[RTFACT-12909] Docker hitting scaling issues when a particular base layer is a component of thousands of images Created: 28/Nov/16  Updated: 15/Oct/18  Resolved: 26/Mar/17

Status: Resolved
Project: Artifactory Binary Repository
Component/s: Docker
Affects Version/s: 4.12.1, 4.14.2
Fix Version/s: 5.2.0

Type: Performance Priority: High
Reporter: Mark Mielke Assignee: Yuval Reches
Resolution: Fixed Votes: 1
Labels: None

Issue Links:
relates to RTFACT-14296 Docker hitting scaling issues when a ... Open
relates to RTFACT-17630 Improving docker virtual manifest sync Resolved
is related to RTFACT-12908 Database queries for node_props do no... Resolved
Sprint: Leap 7, Leap 9


We are experiencing significant slowdown due to our use of Docker repository hosting with Artifactory. One of the issues we are facing seems to be a scaling issue with the Docker handling of layers, where if the same layer is used by thousands of images, the processing overhead for Docker operations becomes progressively slower.

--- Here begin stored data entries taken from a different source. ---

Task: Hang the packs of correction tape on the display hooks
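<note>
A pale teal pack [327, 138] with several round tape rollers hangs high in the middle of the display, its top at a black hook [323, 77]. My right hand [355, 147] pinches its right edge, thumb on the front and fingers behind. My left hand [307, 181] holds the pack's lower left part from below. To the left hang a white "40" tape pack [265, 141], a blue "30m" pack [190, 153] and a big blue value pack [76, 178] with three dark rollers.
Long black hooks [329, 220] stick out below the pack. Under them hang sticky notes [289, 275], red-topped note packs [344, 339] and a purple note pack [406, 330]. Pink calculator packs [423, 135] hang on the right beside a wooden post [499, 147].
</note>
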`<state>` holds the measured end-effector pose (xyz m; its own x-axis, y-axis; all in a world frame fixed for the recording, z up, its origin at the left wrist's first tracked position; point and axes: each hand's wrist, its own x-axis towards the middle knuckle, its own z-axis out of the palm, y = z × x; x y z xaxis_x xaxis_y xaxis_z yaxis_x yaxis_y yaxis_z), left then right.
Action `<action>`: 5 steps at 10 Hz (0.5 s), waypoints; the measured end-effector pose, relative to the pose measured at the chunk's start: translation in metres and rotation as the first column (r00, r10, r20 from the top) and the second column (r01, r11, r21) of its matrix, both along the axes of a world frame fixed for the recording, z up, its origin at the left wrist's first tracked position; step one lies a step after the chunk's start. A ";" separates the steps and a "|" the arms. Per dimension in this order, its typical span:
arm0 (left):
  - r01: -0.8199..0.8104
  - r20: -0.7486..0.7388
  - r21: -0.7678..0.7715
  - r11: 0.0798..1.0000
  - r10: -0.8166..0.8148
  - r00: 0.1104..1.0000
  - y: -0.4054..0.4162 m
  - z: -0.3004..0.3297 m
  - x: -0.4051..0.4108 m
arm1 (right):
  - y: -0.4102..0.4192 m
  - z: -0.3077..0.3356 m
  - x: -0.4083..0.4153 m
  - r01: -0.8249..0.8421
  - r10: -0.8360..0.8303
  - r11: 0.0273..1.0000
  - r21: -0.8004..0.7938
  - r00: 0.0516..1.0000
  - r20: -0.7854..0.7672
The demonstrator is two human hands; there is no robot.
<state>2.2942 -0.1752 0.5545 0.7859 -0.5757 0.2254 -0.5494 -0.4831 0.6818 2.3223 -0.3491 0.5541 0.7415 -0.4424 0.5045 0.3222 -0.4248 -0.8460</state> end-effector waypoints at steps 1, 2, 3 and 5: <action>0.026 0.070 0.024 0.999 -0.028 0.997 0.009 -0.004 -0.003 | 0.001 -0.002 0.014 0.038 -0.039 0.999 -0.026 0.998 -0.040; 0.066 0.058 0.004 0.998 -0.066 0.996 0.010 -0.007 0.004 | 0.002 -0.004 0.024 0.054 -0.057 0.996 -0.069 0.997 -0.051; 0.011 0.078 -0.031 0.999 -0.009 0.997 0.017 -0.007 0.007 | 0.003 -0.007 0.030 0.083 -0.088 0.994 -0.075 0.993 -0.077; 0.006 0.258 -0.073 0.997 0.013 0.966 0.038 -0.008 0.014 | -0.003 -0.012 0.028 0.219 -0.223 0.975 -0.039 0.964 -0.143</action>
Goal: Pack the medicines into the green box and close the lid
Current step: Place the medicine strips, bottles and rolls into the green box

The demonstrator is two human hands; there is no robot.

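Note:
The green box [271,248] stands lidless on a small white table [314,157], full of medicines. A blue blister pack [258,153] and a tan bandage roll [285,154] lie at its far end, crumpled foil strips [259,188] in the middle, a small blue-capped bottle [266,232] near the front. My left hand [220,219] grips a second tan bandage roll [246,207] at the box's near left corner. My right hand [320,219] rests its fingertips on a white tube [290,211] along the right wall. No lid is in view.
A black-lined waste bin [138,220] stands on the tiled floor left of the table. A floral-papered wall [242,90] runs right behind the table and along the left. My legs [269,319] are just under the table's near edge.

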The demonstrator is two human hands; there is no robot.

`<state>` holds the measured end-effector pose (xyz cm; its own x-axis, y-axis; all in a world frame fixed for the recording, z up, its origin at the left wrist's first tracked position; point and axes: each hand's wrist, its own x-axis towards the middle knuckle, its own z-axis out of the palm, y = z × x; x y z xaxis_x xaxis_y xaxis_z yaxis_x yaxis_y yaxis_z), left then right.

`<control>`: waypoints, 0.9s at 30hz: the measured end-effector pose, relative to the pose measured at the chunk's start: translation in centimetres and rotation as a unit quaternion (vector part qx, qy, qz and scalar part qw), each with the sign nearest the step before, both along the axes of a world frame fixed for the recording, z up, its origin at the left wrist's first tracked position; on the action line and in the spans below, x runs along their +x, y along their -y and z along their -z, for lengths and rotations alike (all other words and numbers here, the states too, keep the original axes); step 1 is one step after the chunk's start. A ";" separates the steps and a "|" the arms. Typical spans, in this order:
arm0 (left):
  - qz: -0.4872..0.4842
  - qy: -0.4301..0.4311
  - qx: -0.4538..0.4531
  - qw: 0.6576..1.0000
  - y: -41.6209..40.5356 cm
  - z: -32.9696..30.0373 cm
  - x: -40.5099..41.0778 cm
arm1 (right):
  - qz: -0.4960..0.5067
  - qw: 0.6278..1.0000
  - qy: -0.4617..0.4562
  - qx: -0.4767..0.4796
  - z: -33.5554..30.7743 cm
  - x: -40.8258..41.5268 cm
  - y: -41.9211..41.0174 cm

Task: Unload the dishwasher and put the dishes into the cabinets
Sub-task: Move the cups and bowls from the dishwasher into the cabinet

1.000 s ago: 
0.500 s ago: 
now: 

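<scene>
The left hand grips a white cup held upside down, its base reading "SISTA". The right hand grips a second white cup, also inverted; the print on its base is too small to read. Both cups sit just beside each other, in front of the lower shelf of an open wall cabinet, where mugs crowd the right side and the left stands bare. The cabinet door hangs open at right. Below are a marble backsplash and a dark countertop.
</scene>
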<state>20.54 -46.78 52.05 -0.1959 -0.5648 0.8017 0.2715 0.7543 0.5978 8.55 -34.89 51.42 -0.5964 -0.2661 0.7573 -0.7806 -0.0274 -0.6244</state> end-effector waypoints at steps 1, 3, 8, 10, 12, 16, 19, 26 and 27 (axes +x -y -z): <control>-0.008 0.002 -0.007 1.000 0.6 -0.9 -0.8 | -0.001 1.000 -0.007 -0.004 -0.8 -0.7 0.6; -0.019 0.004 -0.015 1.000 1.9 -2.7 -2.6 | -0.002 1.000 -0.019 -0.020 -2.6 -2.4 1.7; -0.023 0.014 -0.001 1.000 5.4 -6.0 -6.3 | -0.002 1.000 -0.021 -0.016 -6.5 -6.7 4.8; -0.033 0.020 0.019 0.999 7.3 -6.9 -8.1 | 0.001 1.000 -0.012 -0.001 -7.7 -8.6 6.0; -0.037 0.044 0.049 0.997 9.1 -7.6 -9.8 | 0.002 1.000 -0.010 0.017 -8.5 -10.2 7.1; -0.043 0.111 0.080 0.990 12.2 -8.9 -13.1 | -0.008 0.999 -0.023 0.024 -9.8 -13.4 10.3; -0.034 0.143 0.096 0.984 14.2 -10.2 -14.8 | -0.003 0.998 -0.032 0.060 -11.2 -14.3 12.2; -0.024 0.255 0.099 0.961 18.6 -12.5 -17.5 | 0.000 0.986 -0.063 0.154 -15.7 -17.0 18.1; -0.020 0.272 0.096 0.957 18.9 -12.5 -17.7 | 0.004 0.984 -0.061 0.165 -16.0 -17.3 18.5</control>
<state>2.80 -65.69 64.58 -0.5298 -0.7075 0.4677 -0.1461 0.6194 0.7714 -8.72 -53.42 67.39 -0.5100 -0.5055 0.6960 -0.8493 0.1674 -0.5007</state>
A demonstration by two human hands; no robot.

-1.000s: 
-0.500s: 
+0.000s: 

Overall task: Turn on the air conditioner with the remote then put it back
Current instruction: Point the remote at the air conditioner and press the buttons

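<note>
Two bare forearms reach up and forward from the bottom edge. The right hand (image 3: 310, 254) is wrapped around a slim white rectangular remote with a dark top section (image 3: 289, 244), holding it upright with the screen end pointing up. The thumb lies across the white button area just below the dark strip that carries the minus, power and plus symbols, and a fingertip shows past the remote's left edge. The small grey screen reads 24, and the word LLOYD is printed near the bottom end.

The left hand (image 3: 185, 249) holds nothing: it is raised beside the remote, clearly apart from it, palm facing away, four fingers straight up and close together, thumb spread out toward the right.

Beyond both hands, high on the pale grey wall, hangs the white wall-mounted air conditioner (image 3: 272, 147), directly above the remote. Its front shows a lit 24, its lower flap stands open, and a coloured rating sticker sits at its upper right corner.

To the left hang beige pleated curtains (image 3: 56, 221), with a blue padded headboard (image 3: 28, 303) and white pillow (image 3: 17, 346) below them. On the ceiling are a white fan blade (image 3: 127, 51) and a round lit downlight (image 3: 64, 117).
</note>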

This is the problematic query:

[2016-11-28 08:35:39.748 UTC] <artifactory@> artifactory: [unknown]: LOG:  duration: 270.904 ms  execute S_5: select distinct  n.repo as itemRepo,n.node_path as itemPath,n.node_name as itemName,n.created as itemCreated,n.modified as itemModified,n.updated as itemUpdated,n.created_by as itemCreatedBy,n.modified_by as itemModifiedBy,n.node_type as itemType,n.bin_length as itemSize,n.node_id as itemId,n.depth as itemDepth,n.sha1_actual as itemActualSha1,n.sha1_original as itemOriginalSha1,n.md5_actual as itemActualMd5,n.md5_original as itemOriginalMd5 from  nodes n left outer join node_props np100 on np100.node_id = n.node_id where (( np100.prop_key = $1 and  np100.prop_value = $2) and n.node_type = $3) and(n.repo != $4 or n.repo is null)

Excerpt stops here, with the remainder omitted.